**DATA PROVIDED:**
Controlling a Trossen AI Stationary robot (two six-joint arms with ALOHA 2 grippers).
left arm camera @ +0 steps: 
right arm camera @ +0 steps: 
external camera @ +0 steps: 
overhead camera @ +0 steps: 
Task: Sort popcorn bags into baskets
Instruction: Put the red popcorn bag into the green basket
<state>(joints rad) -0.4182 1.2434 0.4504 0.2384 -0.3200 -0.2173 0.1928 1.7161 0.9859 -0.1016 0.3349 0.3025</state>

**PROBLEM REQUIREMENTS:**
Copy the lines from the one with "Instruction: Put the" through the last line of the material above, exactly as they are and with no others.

**SOLUTION TO THIS EXERCISE:**
Instruction: Put the red popcorn bag into the green basket
<state>(joints rad) -0.4182 1.2434 0.4504 0.2384 -0.3200 -0.2173 0.1928 1.7161 0.9859 -0.1016 0.3349 0.3025</state>

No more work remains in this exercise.